But he's not wearing pajamas
I've been watching the three alien invasion shows, Threshold, Surface and Invasion. So far, Threshold is the best. Each show is pretty much self-contained, although knowing the past story arc helps. The other two are installments and they have about as much plot development as a daytime soap opera. They try to build interest and suspense like a fan dancer, but the stories are getting too complicated to keep track of. Tonight, Invasion introduces the fact that the goofy brother-in-law UFOlogist is also a blogger! So much for the credibility of the writers. Of course, there must be some bloggers as goofy as this out there, but the stereotype of bloggers hardly resembles Instapundit or Roger L. Simon. He's more like Art Bell without a radio show.
Surface has a redneck character with an anger management problem and extremely poor impulse control, along with a kid whose devotion to his dangerous pet leads him into car theft. Yeah, they're your typical Americans, if you live in a Hollywood trailer court.
Invasion is one of those shows where everybody is too beautiful to be real, living in Homestead Florida. They've had one scene of a married couple taking a shower together outdoors. Tonight we had a scene that came within about a minute from coitus interruptus.
Invasion and Threshold are full of pod people, despite the denial by Kari Matchett's character tonight. Surface is more like an aliens-invading-Earth and endangering-all-life-as-we-know-it horror flick. I'm losing patience with Invasion and Surface. They feel like a long tease, with nothing worth waiting for at the end, except some cheesy cgi or special effects. They're beginning to resemble the endless maze that was The X-Files.
I also have been watching Criminal Minds, about a team of FBI profilers, starring Mandy Patinkin. He's very good. I've been fascinated with this stuff since my days as a public defender. One of my favorite shows used to be Millennium which started out as a kind of study of evil and how it can affect the lives of people who investigate it, but went downhill fast after Chris Carter handed it off to some other producers who turned it into a thin conspiracy fantasy resembling Foucault's Pendulum by Umberto Eco.
I watched Numb3rs and liked it very much when it began, but this season something hasn't seemed quite right.
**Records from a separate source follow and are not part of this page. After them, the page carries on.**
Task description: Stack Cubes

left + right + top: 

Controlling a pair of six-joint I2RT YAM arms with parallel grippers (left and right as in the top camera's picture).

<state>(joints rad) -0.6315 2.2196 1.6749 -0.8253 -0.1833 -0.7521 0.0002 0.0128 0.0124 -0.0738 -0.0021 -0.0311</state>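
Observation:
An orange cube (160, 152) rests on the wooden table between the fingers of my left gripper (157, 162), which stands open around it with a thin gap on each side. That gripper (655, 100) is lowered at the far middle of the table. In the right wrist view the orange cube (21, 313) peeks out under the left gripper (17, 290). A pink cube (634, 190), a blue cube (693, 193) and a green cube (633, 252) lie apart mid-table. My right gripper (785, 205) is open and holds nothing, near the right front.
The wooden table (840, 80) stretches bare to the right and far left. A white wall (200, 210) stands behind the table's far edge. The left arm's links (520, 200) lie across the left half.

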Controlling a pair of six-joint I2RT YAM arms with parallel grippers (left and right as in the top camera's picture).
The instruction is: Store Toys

It's starting to get back into its original family feel now, so maybe it was just too long between seasons. I really like Rob Morrow as a tough FBI agent and his math prodigy brother, played by David Krumholz, and the interplay between them and their widowed father, Judd Hirsch.
That about accounts for my broadcast viewing, except football. Otherwise, I leave the TV on Discovery, Science Channel or History Channel, and read blogs with the TV as background noise.